Here's the first verse from "Late In The Evening":

First thing I remember, I was lying in my bed;
I couldn't have been no more than one or two.
And I remember there's a radio coming from the room next door;
my mother laughed the way some ladies do.
Well, it's late in the evening, and the music's seeping through.
Now, I'm considerably younger than Paul Simon. And I grew up in Wisconsin, not New York City. And I'm not a musician in any sense of the world, unless you count high school choir, which I don't. But that verse is so natural, so perfect, that it feels like my own memory of childhood. On one hand, it paints a very specific picture, one that is not my life. And on the other hand, I remember lying in bed listening to the adults having a party downstairs, playing music, my mother laughing. I may not have been one or two, and I may not have been in New York, and I may not be Paul Simon, but this song is about me. It's specificity makes it universal.

[horn break]

Also, there's a horn break. I'm sorry, but that's just cool.

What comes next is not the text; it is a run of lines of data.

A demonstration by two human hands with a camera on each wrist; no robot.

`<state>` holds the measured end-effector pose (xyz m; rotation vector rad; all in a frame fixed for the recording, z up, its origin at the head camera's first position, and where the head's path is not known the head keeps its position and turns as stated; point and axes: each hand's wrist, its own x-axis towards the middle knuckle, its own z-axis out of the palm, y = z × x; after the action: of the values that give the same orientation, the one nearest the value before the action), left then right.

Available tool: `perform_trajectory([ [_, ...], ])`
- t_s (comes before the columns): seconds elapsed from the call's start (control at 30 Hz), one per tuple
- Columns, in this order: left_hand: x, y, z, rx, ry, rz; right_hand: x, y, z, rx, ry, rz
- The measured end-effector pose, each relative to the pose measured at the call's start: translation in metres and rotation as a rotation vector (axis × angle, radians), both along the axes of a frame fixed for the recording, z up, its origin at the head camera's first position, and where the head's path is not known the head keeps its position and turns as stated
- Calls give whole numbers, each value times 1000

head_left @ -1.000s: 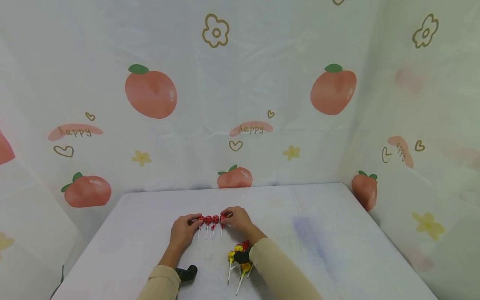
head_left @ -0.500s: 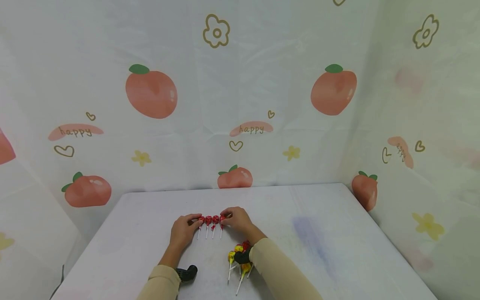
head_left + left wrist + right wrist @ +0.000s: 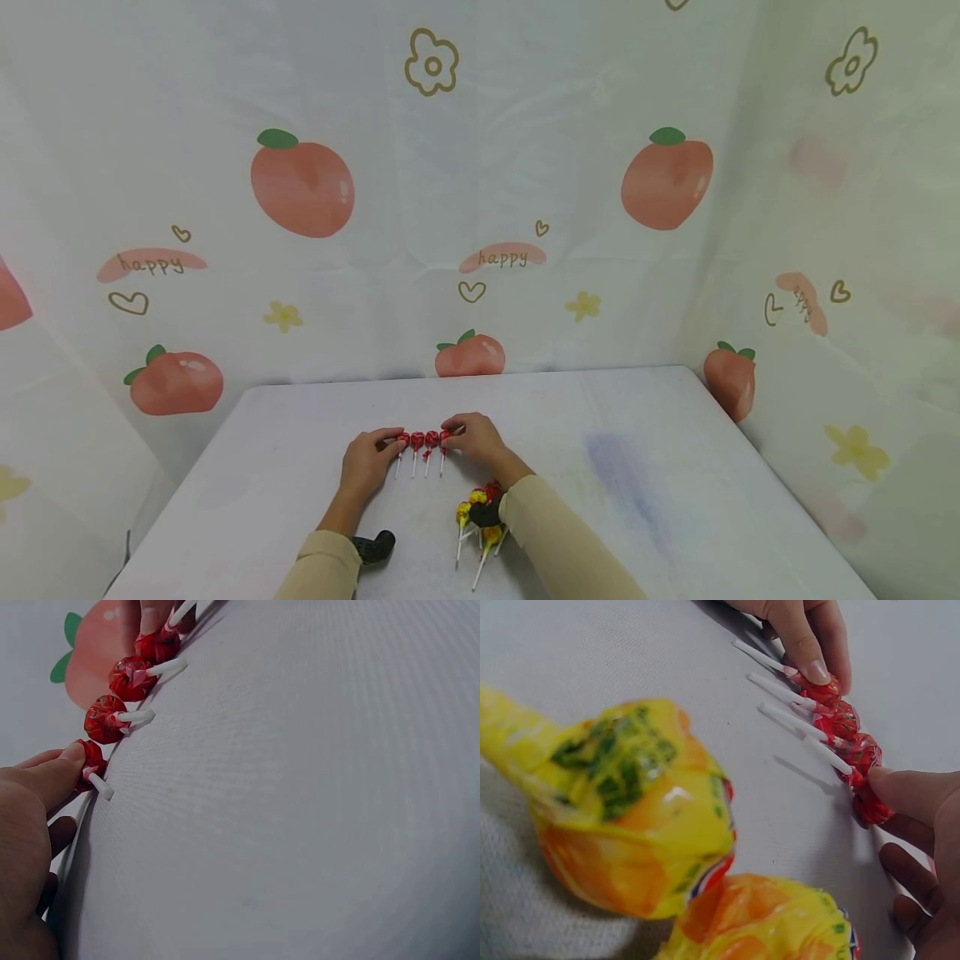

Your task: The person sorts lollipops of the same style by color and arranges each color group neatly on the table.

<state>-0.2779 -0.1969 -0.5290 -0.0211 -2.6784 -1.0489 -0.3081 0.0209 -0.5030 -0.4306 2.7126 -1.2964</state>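
Note:
Several red-wrapped lollipops lie side by side in a row on the white table, white sticks toward me. My left hand (image 3: 366,461) pinches the candy head of the leftmost lollipop (image 3: 94,759) between thumb and fingers. At the other end, my right hand (image 3: 477,439) pinches the head of the rightmost lollipop (image 3: 869,807) the same way. Between the hands are two more red lollipops (image 3: 417,440), which neither hand visibly holds. The heads stand close together in the head view. Fingers partly cover both end heads.
Below my right forearm lies a loose pile of yellow lollipops (image 3: 463,512) with a red lollipop (image 3: 493,490) at its back, partly hidden by the black wrist camera (image 3: 486,511). A patterned cloth (image 3: 525,167) hangs behind the table (image 3: 300,467).

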Motion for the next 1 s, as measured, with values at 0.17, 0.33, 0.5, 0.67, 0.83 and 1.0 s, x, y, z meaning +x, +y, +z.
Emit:
perform_trajectory([
  [0.17, -1, 0, -2, -2, 9, 1, -1, 0, 0, -11, -17, -3],
  [0.33, -1, 0, -2, -1, 18, -3, -2, 2, 3, -17, -31, 7],
  [0.5, 0, 0, -2, 4, 11, -12, -4, 6, 6, -7, -19, 22],
  [0.67, -1, 0, -1, 1, 5, -13, -6, 14, 11, 11, 18, 28],
  [0.83, -1, -1, 0, -1, 4, -5, -5, 25, 18, 8, 50, 43],
  [1.0, -1, -1, 0, 7, 3, -11, 0, 41, 21, -6, 58, 71],
])
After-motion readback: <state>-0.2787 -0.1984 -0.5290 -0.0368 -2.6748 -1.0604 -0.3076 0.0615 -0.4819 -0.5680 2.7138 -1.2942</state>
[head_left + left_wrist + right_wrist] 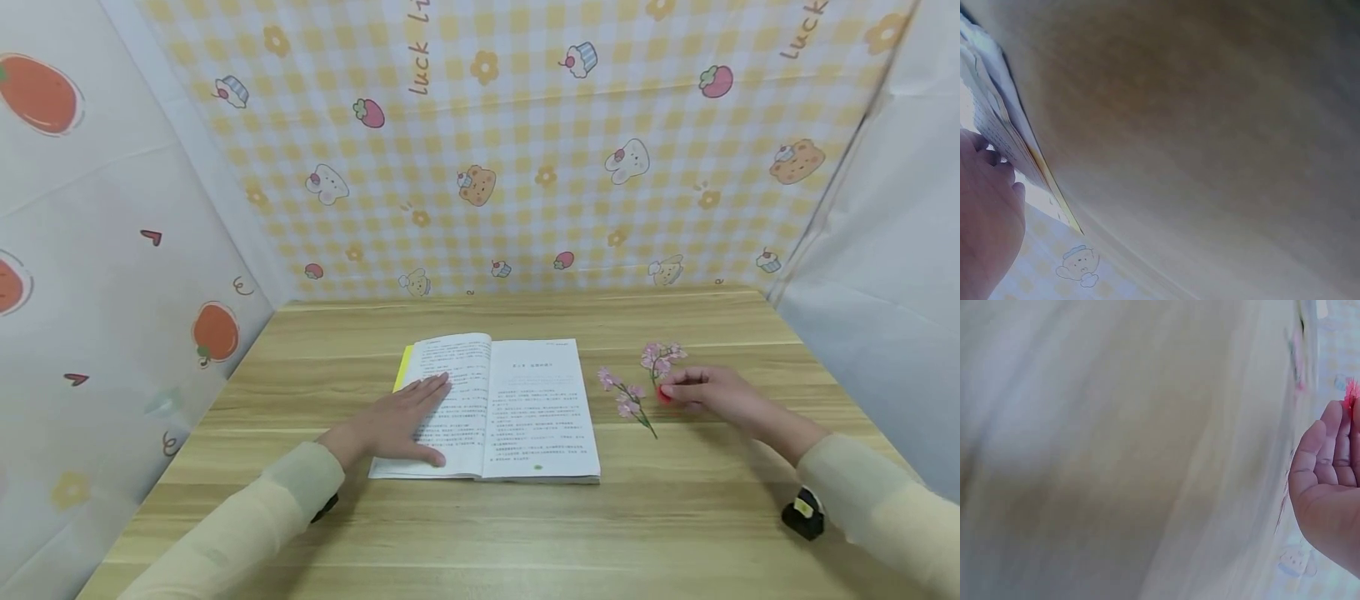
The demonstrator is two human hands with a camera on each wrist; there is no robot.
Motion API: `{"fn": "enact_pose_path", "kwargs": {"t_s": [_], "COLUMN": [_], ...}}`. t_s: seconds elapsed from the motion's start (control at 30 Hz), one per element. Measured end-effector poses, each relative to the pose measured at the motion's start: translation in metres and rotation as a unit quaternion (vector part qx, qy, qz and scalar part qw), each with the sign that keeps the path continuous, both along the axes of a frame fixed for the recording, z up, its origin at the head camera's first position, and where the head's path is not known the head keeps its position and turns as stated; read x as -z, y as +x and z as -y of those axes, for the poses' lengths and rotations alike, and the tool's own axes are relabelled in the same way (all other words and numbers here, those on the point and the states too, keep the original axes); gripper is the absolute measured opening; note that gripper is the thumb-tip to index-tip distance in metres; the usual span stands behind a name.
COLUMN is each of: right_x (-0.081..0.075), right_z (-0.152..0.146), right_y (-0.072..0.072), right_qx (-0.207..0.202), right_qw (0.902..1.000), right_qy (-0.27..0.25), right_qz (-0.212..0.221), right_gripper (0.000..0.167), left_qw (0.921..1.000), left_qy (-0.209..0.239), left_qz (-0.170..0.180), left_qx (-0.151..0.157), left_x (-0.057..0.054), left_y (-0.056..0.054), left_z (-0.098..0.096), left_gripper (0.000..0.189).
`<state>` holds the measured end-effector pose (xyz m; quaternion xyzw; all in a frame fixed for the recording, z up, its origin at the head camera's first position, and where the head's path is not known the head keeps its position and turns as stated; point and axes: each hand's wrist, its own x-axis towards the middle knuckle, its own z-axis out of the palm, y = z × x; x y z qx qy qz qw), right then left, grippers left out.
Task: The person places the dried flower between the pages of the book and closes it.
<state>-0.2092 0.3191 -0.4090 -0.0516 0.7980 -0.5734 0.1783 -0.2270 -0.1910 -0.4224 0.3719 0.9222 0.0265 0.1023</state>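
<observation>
An open book (536, 408) with printed pages lies on the table. On its left page rests my left hand (401, 421), fingers spread and straight, the thumb near the lower edge. In the left wrist view that hand (988, 219) shows beside the page edges (1007, 137). My right hand (712, 396) pinches a small bright red thing (663, 395) between thumb and fingers, close over the table. Seen from the right wrist, the red thing (1351, 392) looks feathery at the fingertips; its kind is not clear. Two sprigs of pink flowers, one nearer (628, 400) and one farther (660, 358), lie beside the right hand.
The wood-grain table (540, 533) reaches back to a yellow checked cloth (517, 233). White cloth walls stand at the left (112, 292) and right (900, 275). A yellow cover edge (403, 367) sticks out at the book's upper left.
</observation>
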Motion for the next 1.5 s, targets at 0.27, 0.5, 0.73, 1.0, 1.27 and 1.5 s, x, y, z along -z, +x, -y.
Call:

The rest of the verses paint images just as bright. They are not as universal, because I don't play guitar (or smoke marijuana--don't do drugs, kids!), but I can see them just as vividly as if I has been there, standing in the audience in that funky bar, watching Paul Simon play.

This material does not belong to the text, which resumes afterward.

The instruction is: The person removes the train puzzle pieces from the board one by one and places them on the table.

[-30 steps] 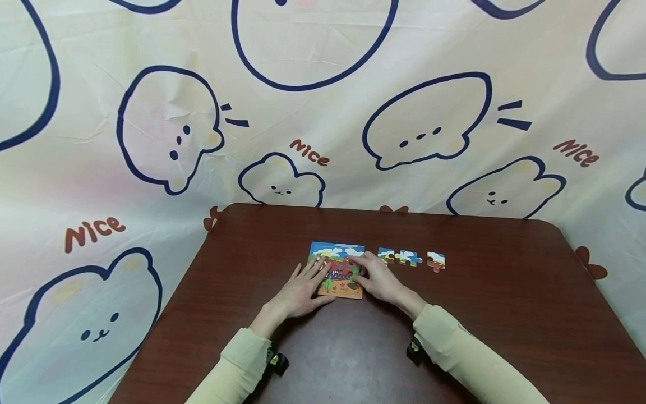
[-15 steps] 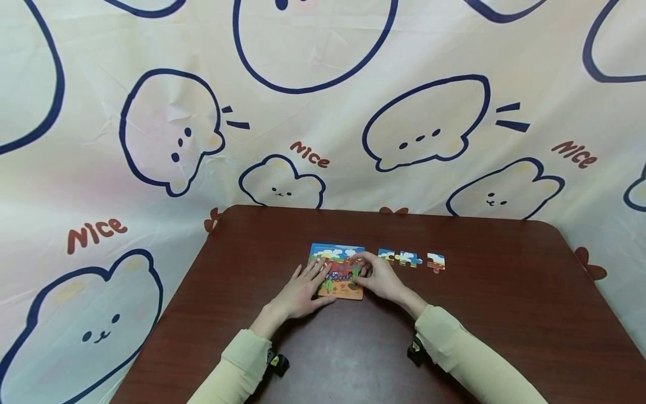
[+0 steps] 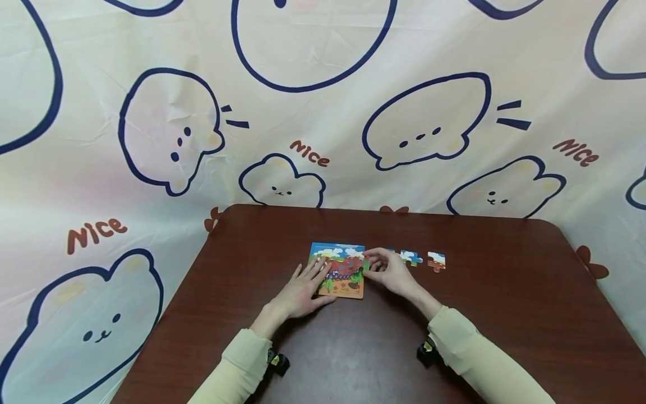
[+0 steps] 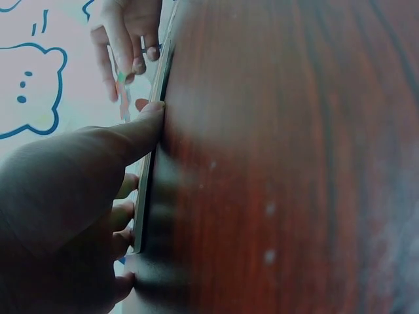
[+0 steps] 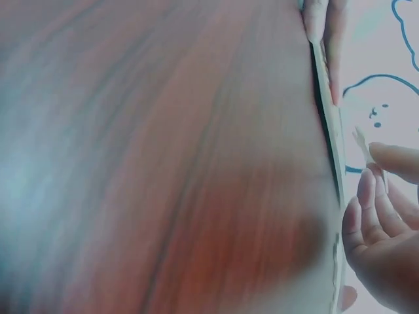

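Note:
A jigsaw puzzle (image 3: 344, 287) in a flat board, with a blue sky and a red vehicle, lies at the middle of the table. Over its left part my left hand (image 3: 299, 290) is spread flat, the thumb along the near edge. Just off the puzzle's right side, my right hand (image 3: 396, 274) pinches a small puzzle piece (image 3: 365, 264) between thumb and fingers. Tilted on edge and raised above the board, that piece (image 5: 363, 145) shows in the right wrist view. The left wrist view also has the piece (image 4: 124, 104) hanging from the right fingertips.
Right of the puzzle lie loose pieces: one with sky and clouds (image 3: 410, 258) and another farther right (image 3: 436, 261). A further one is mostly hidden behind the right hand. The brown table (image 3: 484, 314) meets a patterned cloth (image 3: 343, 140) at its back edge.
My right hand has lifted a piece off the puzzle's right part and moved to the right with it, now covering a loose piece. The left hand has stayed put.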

But then Simon pushes it even further, from his love of music to his love of a woman. All of the prior three verses are about how music shapes his memories, but the last verse is about how he loves this girl even more than he loves music, and because we already know how much he loves music, that comparison means something in the context of the song. It's more than just "ooh, I really love you a lot," it's a measuring stick by which the girl comes out ahead of everything. And that makes the song not only catchy and fun, but also moving. And a song that can move you is always a good song.

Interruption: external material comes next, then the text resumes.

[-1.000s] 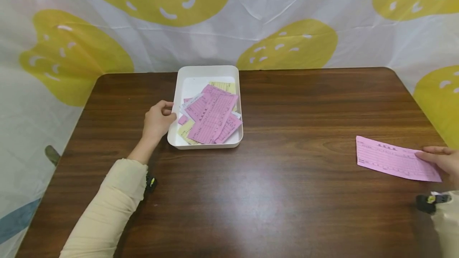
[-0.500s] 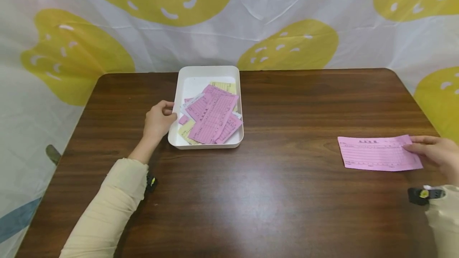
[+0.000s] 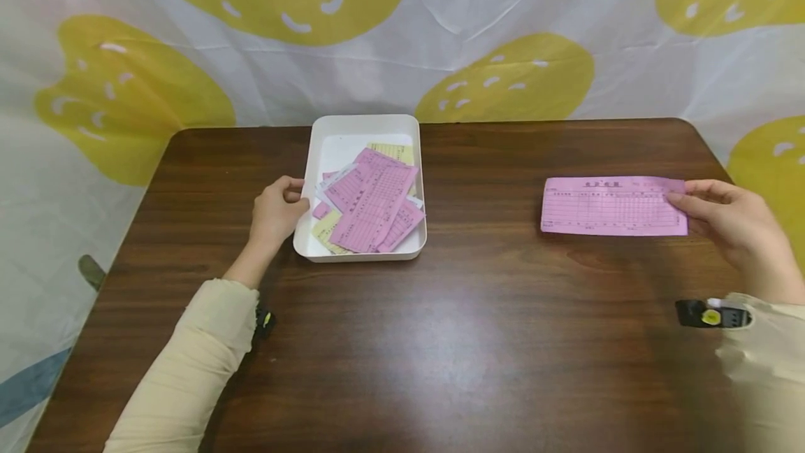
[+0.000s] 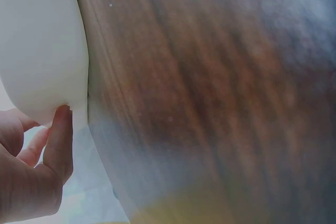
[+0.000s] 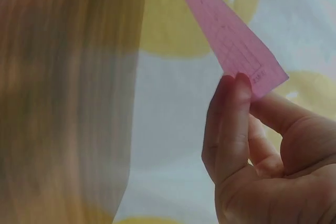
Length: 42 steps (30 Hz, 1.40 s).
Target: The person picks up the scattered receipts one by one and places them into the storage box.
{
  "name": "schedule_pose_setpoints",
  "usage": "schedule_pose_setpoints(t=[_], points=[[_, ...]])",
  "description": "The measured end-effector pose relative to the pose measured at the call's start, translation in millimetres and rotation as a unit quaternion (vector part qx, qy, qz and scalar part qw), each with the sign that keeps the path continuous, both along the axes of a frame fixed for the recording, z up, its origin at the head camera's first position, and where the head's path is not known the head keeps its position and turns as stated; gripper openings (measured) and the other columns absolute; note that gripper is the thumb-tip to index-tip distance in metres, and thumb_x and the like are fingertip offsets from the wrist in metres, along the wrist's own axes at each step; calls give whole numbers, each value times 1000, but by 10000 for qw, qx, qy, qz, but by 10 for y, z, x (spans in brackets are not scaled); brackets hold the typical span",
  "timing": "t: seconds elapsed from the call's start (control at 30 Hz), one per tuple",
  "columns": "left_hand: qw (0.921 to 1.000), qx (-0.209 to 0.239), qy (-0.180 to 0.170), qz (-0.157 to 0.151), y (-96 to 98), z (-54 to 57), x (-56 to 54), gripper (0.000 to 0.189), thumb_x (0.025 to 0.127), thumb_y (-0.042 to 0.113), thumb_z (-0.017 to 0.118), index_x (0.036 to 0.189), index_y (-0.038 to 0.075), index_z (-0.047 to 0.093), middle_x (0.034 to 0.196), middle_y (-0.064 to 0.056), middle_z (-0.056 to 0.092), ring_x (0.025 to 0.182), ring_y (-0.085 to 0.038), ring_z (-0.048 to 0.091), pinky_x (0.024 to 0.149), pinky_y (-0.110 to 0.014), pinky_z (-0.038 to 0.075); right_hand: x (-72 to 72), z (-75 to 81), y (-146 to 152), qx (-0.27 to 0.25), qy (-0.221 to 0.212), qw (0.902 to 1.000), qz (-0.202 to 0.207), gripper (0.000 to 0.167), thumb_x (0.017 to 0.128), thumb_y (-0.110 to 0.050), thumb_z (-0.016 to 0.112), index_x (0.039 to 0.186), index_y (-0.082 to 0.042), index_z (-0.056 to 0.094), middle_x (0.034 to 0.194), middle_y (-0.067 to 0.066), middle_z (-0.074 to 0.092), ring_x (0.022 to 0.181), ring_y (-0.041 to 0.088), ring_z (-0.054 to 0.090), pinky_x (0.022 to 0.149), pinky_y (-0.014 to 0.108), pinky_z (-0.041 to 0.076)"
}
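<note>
A white tray [image 3: 358, 128] stands at the back of the table, with pink, yellow and pale printed slips [image 3: 376, 205] piled inside. My left hand [image 3: 274, 212] holds the tray's left side between thumb and fingers. In the left wrist view the fingertips of that hand [image 4: 39, 166] meet the tray's wall [image 4: 44, 40]; their exact grip is partly hidden. Over the right side of the table, my right hand [image 3: 736, 222] pinches the right end of a pink receipt slip [image 3: 613, 207]. The right wrist view shows this slip [image 5: 236, 43] between the thumb and fingers [image 5: 231, 129].
A brown wood-grain table [image 3: 453, 341] lies under everything. Behind it hangs a white curtain [image 3: 352, 82] with large yellow shapes, close to the table's back edge. A black band [image 3: 711, 314] is on the right wrist.
My right hand has carried the pink receipt slip left and farther back across the table, and the slip now lies more level in view. The left hand and tray have stayed in place.
</note>
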<state>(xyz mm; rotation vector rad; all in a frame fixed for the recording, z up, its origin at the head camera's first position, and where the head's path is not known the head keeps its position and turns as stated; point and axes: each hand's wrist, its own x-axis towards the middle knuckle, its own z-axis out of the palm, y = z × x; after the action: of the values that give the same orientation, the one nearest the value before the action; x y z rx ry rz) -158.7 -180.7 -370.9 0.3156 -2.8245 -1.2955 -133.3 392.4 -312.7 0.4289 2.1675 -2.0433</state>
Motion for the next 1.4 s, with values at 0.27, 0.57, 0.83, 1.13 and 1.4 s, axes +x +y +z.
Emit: schedule_pose_setpoints(t=[0.27,0.57,0.83,1.13,1.4], points=[[10000,-10,-1,10,4,-7,-4,40,85,10,53,124,3,60,109,-24,68,99,-33,65,82,-39,51,-92,214,-636,-36,852,9963,-138,15,82,-4,71,77,-19,70,68,-10,65,57,1,60,51,15,49],[10000,-40,5,-3,-5,-7,-5,40,85,10,53,124,3,60,109,-24,68,99,-35,65,84,-42,52,-157,369,-1420,1291,1586,9780,410,15,84,-10,70,80,-24,67,70,-19,62,63,-4,54,57,11,44],[10000,10,-12,-4,-4,-6,-1,40,86,9,52,125,2,59,110,-24,68,101,-34,65,85,-42,52,-186,408,-1899,2152,1804,9538,1072,14,85,-12,69,82,-25,65,76,-24,61,68,-7,56,60,12,47],[10000,42,-41,3,4,-6,8,40,87,9,53,125,2,59,111,-25,67,101,-34,64,84,-41,51,-243,339,-2160,2378,1793,9423,1530,19,86,-10,67,100,3,64,74,-24,59,69,-5,55,62,13,46],[10000,25,-23,16,8,-10,1,40,87,10,53,125,2,59,111,-25,67,101,-34,64,84,-41,51,-318,205,-2318,2498,1735,9368,1729,17,85,-6,65,99,3,66,73,-18,58,66,-3,54,60,15,44]])
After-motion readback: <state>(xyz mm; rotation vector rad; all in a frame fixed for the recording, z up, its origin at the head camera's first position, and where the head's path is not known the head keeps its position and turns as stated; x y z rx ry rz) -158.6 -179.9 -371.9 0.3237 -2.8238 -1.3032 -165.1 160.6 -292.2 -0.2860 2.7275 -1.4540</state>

* I'm looking at you, Mr. McCartney.

** Gentlemen, ask your ladies.


I'm very pleased to see Mr. Simon make an appearance in your musical postings as I think he is a tremendously talented musician and songwriter. Although I knew of him growing up, the Mrs. really got me hooked on the Graceland album, which is actually better than everybody says and since everybody says it's really good, that means it is really great.

I'm partial to the lyrics in Slip Slidin' Away. Just beautiful when you're in the right mood.

You may not know this so I'll share a little story with you and hope that I remembered it correctly. Believe it or not, most people don't really understand what the song Graceland is about, they think it's about going to see the home of Elvis when, of course, it's actually about something else entirely. Now, I can understand some people not really getting it as most people don't think about lyrics too hard. But Willie Nelson was doing an album of cover songs and one of the producers told him he ought to sing Graceland on the album. Willie listened to it and just didn't get it. I think he called up Paul Simon and Paul explained to Willie what the song was really about and Willie fell in love with the song and used it on the album. I just find it amusing that even other artists don't often get the meaning of certain songs.